En un centenario pero modernizado medio gráfico leo la narración de un acontecimiento, así titulada: “Quiso robar, los vecinos lo lincharon y un policía evitó una tragedia”. En ese punto, si uno se limita a la lectura del título, se deduce que el buen policía evitó que la indignación de los vecinos ante la reiteración de hechos de violencia derivara en un asesinato, es decir, el buen policía evitó la comisión de un hecho a todas luces desproporcionado. Desde luego, si un ladrón mata por robar un celular se convierte en un asesino. Pero si un buen vecino que vota correctamente y va a misa o al templo o a la mezquita una vez por semana y cree que encarna el bien porque paga sus impuestos y que por tales motivos al fin de su vida diosito lo espera para sentarlo a su diestra, si ese buen vecino, digo, castiga hasta matar a un ladrón porque le robó un celular a su hijo, ese buen vecino es un asesino también. Ese –según el título de la nota– policía evitador de tragedias restituiría en la práctica un sentido elemental de justicia, la obviedad de toda proporción: no existe punto de comparación entre la sustracción de un objeto meramente funcional y la vida de una persona. Una vida es más importante que un objeto, y desde luego que la oscura satisfacción momentánea de un sujeto que quiere vengarse de todas las injurias y humillaciones recibidas a lo largo de su existencia golpeando impunemente y hasta matar a un semejante atado se convierte después, si guarda algún resquicio de sentimiento humano, en un peso moral que arrastrará hasta el fin de sus días. Por lo tanto, el policía habría obrado bien.

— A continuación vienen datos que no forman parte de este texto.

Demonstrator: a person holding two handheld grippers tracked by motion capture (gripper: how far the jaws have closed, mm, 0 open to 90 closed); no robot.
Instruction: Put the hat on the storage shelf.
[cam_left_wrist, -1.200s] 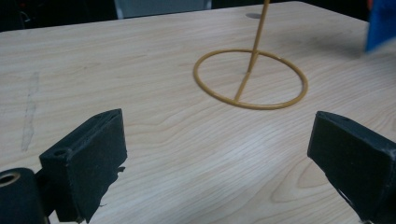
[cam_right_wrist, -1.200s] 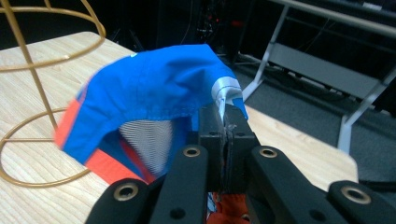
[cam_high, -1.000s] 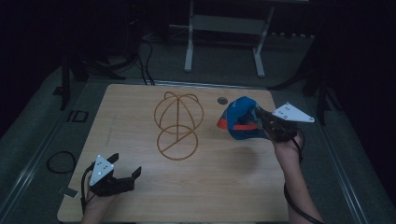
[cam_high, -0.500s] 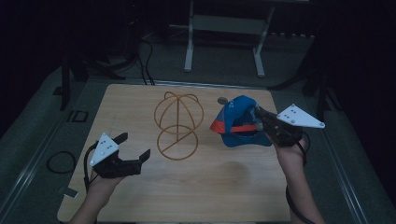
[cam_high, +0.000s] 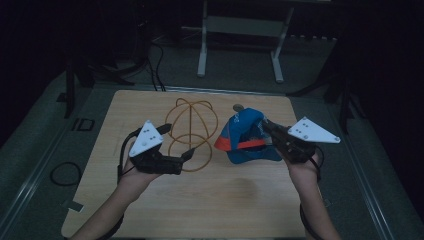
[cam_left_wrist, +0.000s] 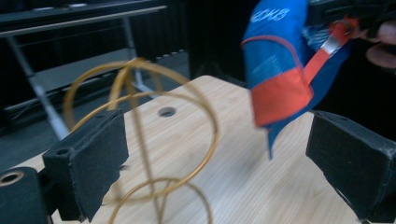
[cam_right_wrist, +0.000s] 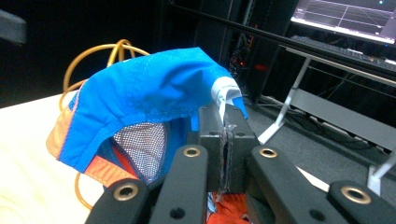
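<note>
My right gripper (cam_high: 267, 131) holds the blue cap (cam_high: 248, 136) by its back edge. In the right gripper view my two jaws are pressed together on the fabric, with a small white tag (cam_right_wrist: 225, 94) standing up just above them. The cap hangs in the air over the right half of the table (cam_high: 240, 200), and its orange brim (cam_high: 226, 143) points toward the middle. Below the cap the wood is bare, and I see a soft shadow there.

My left gripper (cam_high: 180, 152) is over the left half of the table, and its jaws are wide apart. In the left gripper view the wire stand (cam_left_wrist: 144, 140) shows between my two black pads (cam_left_wrist: 91, 163), but I cannot tell whether they touch it. In the high view my jaw tips are just beside the lower ring of the stand (cam_high: 192, 132).

The stand is upright near the centre of the table, made of thin golden hoops. The cap is near its right side; in the high view there is a narrow gap between the brim and the hoops.

The front part of the table, close to my forearms, is free wood to the near edge. Behind the stand there is a small round hole (cam_high: 238, 106) in the board, near the far edge.
</note>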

Ahora bien, tanto el resto de la crónica periodística como las imágenes del video que registra el acontecimiento dejan constancia de una enorme diferencia respecto del título de la nota. El delincuente, con las manos atadas a la espalda, ya entregado a la detención, ya golpeado fuertemente en la cara, es acosado e insultado por quien filma el hecho, y es el buen policía quien lo sostiene, aferrándolo primero por la cara, luego por el cuello, luego por la cara de nuevo, y permitiendo que una señora exaltada (la madre del poseedor del celular que el delincuente quiso y no pudo robar) abra una de las puertas traseras del vehículo policial, se arroje sobre el detenido y primero trate de arañarlo o arrancarle los ojos, y luego, con esas mismas zarpas ardientes de revancha, se lance sobre los testículos del joven y a los gritos se los retuerza. Mientras el detenido se dobla sobre sí (pero no puede huir, está atado y el policía lo sostiene), otra mano, alevosa y vengativa, se introduce por la otra puerta trasera, que el policía abrió, y desde allí, convertida en puño, trabaja a golpes su cara.
No faltará quien diga que este caballero del bien merece un ascenso.